As I continue to slowly wade through all of the Godzilla movies, it's getting harder to distinguish memories of one from the other. This is not the case with "Godzilla Vs. Hedorah", however. This movie features Hedorah, a monster who actually sucks smog from smokestacks, seeps and pukes pollution on anything and everything, and manages to morph from slow-moving slug to odd flying creature. Oh, and this is the movie that features Godzilla flying by using his atomic breath as a thruster.
The people that made this movie were likely drug-addled at the time. There are many inexplicable moments like animated scenes that pop into the movie out of nowhere and disappear just as quickly. There is a scene where everyone at a party suddenly appears to have fish heads. Hedorah flies over people which melts their heads into a blue goo. There's a psychic little boy a score featuring hippies playing awful '60s music and an anvil-heavy environmental message.
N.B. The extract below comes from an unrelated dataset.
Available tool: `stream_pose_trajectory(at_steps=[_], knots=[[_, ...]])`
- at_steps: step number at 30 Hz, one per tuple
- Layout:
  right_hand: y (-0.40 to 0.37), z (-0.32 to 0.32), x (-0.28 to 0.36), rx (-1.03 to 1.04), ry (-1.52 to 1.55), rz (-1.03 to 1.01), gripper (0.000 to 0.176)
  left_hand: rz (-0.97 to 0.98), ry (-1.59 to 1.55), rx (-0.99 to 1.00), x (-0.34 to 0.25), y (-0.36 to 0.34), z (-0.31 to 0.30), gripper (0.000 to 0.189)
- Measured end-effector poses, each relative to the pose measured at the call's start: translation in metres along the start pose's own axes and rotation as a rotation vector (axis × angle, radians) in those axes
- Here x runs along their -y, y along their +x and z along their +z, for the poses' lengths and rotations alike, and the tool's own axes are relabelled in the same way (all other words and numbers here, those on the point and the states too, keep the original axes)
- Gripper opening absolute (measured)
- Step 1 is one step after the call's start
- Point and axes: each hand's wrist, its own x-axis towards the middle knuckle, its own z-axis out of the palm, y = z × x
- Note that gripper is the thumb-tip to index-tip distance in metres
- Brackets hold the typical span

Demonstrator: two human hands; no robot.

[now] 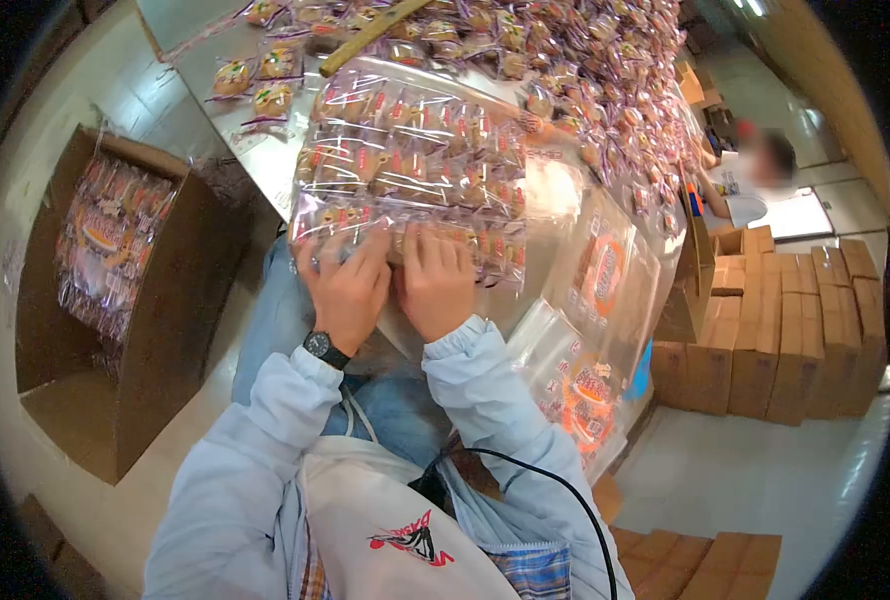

I tried my best to relay just how strange this is but you really have to see it to appreciate its B-movie badness.
After the dreadful "All Monsters Attack," things could only go uphill again for Godzilla, and "Godzilla vs Hedorah" is indeed a clear improvement. There's certainly something like a halfway coherent plot again, for a change. The story's environmental theme also serves as the foundation for an appropriate ecological message. And the kiddie focus of its predecessors has also been scaled back somewhat; the movie is correspondingly much more serious in terms of its subject. However, "Godzilla vs. Hedorah" is still not a complete success. The monster action bored me too much for that. Hedorah is also not necessarily my favorite antagonist in the series. Still, it was enough for a somewhat entertaining movie.
Please note: This review is for the original Japanese subbed version.
Finally, Godzilla has come back to his horror roots. Even if it's only briefly and not himself being the terror, it is so good to see this use the kid-oriented previous films to its advantage in terms of shock value. Not to mention having one of the main characters be a kid and seeing them go through these horrific events.
While the early 70s psychedelic themes are odd and jarring at first. I got used to them as it conveys the more adult undertones of abuse of the world, let alone on one's self. The cartoon inserts are also great and are meant to transition when we see Hedorah evolve into its next stage of life. These also show, directly how we as humans help them grow. It's fantastic.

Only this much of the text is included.